Nonlinear interval eigenvalue problems for damped spring-mass system

Abstract

Purpose In structural mechanics, systems with damping factor get converted to nonlinear eigenvalue problems (NEPs), namely, quadratic eigenvalue problems. Generally, the parameters of NEPs are considered as crisp values but because of errors in measurement, observation or maintenance-induced errors, the parameters may have uncertain bounds of values, and such uncertain bounds may be considered in terms of closed intervals. As such, this paper aims to deal with solving nonlinear interval eigenvalue problems (NIEPs) with respect to damped spring-mass systems having interval parameters.
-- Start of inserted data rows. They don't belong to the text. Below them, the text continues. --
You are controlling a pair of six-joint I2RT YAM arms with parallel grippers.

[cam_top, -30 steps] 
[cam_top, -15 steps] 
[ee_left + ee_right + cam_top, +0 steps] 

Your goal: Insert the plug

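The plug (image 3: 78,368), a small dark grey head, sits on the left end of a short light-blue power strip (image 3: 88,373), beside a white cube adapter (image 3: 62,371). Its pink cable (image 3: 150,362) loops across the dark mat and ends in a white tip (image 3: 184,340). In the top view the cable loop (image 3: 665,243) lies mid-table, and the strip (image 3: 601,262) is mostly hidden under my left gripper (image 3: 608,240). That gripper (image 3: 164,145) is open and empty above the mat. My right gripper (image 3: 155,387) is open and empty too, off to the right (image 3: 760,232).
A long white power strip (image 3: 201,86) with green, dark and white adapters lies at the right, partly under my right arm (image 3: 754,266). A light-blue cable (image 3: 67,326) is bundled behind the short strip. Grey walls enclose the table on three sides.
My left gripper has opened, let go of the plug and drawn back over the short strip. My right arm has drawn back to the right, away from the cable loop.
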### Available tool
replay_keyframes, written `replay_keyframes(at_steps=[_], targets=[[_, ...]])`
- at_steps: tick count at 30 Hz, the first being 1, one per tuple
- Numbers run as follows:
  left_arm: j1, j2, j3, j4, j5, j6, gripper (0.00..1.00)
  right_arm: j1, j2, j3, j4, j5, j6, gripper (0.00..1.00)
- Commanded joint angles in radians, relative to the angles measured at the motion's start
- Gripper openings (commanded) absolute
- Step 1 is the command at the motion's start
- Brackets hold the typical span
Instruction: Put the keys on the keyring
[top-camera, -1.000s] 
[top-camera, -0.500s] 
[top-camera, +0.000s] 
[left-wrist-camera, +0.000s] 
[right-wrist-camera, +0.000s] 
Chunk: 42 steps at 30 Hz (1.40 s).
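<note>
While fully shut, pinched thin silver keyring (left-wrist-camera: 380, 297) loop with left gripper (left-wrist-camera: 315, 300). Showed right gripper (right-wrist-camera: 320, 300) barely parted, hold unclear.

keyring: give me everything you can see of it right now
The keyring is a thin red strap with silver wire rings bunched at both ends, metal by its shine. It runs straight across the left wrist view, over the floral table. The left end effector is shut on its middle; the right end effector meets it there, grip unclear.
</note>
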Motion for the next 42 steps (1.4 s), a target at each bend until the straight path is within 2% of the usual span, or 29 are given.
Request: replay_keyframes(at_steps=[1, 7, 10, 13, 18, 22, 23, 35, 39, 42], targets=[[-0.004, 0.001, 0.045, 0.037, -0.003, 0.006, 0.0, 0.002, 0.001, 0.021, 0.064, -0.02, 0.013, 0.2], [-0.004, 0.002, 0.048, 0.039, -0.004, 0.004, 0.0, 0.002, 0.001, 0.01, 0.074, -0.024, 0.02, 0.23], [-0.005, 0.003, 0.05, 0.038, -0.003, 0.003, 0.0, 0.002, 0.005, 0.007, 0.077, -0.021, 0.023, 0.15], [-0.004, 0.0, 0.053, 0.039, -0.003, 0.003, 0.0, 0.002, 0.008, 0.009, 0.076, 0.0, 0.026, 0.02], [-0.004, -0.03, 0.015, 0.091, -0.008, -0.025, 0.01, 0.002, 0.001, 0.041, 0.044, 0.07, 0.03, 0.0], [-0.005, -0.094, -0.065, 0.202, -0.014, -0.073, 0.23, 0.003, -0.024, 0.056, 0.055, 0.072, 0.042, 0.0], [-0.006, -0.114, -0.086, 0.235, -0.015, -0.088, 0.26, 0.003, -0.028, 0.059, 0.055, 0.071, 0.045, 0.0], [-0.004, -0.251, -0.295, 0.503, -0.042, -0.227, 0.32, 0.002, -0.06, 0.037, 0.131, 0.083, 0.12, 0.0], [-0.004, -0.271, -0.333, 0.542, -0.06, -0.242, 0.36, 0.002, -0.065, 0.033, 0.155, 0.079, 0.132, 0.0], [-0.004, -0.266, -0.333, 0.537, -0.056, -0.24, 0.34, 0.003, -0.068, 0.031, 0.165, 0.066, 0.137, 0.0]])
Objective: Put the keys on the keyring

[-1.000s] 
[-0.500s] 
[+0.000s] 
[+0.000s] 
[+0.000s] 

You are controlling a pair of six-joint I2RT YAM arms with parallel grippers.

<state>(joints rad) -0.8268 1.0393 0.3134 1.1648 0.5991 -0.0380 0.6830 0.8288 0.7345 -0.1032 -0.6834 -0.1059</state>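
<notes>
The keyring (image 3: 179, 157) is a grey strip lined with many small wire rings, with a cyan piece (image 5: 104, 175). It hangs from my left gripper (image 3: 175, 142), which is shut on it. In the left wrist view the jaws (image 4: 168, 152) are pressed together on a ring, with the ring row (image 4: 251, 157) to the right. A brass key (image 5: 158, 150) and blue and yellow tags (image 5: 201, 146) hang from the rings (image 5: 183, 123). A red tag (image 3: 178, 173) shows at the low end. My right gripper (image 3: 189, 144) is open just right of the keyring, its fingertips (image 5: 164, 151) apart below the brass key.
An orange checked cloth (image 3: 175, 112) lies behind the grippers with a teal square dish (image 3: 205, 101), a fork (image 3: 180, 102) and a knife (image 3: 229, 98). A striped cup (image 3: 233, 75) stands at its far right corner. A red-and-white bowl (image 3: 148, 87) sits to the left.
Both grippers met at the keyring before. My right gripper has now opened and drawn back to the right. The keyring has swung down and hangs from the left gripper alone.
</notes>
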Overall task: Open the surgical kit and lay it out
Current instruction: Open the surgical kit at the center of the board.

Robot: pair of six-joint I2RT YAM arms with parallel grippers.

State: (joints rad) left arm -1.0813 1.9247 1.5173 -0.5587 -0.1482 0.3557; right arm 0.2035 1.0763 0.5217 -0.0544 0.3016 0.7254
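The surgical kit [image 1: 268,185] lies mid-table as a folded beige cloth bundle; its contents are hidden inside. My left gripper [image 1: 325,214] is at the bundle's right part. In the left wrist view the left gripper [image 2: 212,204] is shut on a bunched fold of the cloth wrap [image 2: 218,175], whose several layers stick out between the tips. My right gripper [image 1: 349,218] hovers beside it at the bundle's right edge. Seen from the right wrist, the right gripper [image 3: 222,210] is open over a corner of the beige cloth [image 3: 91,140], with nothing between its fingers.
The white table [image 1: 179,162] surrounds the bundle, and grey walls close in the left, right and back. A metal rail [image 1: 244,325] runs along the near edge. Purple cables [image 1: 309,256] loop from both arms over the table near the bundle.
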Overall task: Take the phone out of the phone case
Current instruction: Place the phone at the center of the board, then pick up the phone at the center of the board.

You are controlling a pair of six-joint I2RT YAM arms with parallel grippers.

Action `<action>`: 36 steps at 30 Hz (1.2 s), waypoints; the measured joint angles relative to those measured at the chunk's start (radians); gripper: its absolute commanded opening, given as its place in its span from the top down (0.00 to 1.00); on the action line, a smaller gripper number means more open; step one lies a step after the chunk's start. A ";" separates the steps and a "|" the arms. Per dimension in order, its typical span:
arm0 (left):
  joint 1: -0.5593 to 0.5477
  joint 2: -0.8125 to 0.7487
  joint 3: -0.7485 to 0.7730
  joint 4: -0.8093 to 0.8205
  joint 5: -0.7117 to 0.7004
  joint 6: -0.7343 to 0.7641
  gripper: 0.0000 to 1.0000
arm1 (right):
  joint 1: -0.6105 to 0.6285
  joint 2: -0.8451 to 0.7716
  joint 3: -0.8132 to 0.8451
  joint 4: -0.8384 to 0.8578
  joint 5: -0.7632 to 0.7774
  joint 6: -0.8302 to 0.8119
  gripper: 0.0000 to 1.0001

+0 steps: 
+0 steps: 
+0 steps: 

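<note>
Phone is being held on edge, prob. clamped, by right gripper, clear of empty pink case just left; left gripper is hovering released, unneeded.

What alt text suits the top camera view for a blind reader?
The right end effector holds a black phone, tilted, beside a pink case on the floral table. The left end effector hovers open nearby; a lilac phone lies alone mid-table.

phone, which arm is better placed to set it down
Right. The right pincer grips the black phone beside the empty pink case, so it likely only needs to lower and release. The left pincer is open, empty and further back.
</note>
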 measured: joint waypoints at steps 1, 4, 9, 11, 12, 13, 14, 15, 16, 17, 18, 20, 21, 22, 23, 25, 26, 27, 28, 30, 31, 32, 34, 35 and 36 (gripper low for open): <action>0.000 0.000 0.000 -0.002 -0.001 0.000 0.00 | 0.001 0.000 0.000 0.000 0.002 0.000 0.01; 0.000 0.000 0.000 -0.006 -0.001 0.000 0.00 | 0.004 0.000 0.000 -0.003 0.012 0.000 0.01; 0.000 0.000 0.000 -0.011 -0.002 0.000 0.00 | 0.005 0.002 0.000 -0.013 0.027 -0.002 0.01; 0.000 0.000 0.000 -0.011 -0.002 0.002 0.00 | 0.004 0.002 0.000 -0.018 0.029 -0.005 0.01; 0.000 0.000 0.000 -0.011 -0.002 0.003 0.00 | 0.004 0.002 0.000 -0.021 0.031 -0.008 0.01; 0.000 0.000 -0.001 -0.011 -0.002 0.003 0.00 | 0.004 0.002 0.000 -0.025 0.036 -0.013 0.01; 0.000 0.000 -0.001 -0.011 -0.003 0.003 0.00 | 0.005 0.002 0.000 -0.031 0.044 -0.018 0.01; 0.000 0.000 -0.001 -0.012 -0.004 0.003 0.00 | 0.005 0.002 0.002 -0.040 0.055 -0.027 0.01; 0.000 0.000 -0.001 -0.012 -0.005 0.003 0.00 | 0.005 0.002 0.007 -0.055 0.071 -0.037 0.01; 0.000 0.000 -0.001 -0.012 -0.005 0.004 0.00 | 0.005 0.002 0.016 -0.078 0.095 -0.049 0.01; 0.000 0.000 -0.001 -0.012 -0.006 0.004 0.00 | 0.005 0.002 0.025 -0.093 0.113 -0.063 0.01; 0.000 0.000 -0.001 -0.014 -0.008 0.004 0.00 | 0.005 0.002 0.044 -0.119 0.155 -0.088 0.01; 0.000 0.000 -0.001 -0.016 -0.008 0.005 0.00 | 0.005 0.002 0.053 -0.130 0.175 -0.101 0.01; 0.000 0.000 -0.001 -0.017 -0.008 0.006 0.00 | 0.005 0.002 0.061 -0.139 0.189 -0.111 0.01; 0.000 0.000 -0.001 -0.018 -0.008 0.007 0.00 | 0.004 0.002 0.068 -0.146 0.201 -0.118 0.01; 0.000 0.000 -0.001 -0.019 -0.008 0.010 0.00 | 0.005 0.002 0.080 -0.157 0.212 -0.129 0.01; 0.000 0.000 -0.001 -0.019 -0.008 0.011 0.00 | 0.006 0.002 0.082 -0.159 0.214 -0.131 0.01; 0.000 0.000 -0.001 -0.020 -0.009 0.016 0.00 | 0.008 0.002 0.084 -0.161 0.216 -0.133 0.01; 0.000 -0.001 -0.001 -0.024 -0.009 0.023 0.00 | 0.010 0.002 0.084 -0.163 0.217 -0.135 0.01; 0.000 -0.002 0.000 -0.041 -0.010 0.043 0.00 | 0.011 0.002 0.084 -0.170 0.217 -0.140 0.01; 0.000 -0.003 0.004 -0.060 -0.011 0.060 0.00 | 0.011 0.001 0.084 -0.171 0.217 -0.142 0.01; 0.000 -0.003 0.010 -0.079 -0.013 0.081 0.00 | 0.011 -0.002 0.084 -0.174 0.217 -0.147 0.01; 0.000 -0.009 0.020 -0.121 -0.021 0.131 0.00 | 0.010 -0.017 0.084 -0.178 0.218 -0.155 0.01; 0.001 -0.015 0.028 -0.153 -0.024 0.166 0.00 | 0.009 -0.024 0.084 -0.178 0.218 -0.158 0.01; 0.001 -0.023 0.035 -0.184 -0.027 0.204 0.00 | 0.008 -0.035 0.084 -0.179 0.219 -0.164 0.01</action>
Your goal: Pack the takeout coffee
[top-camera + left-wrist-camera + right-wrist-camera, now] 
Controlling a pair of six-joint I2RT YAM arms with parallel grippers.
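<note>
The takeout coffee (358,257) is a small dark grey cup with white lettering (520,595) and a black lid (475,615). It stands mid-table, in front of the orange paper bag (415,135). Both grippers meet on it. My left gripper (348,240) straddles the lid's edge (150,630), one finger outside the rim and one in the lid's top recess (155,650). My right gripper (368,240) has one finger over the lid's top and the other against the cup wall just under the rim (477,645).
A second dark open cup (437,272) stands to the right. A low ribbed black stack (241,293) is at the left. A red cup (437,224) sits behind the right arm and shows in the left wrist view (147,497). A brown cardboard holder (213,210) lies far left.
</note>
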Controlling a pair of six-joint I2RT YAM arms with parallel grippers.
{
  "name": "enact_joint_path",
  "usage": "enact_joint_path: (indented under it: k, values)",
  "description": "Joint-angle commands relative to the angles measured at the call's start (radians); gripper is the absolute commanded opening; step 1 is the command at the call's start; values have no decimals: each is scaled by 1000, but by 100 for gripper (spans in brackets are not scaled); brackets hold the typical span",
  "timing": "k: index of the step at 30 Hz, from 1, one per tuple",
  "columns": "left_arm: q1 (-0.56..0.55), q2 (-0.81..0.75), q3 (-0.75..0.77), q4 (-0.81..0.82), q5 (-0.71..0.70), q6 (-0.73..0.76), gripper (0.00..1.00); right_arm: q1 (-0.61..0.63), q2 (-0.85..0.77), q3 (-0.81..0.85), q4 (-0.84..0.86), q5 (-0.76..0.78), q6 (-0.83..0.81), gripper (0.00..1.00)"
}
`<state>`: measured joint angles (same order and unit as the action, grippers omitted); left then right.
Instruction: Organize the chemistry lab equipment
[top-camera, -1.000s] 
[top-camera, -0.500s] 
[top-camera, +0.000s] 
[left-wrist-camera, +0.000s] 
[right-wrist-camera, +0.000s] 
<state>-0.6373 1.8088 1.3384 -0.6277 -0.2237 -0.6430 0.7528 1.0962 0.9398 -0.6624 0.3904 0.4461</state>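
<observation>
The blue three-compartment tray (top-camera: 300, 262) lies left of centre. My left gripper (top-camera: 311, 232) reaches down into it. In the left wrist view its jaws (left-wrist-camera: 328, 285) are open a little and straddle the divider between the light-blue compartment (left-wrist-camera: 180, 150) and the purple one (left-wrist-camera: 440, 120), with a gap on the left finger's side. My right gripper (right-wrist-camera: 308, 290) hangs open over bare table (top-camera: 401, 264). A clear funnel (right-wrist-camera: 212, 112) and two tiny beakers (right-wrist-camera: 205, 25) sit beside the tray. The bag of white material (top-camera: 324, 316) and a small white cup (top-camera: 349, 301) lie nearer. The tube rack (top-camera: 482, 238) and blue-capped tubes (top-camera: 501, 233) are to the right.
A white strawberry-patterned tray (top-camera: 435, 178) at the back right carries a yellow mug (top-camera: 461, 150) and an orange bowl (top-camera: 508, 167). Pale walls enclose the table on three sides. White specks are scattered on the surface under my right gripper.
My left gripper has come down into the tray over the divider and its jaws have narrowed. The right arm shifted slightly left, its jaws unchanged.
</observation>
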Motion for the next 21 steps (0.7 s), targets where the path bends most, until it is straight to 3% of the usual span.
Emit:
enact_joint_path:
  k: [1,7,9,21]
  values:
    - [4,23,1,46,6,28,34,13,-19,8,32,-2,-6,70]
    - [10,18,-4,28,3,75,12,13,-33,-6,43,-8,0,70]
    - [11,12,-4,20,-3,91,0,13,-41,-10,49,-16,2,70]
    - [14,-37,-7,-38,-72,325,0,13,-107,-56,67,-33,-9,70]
Design/methodology/approach Two methods, namely, linear sufficient regularity perturbation (LSRP) and direct sufficient regularity perturbation (DSRP), have been proposed for solving NIEPs based on sufficient regularity perturbation method for intervals. LSRP may be used for solving NIEPs by linearizing the eigenvalue problems into generalized interval eigenvalue problems, and DSRP may be considered as a direct solution procedure for solving NIEPs. Findings LSRP and DSRP methods help in computing the lower and upper eigenvalue and eigenvector bounds for NIEPs which contain the crisp eigenvalues. Further, the DSRP method is computationally efficient compared to LSRP. Originality/value The efficiency of the proposed methods has been validated by example problems of NIEPs. Moreover, the procedures may be extended for other nonlinear interval eigenvalue application problems.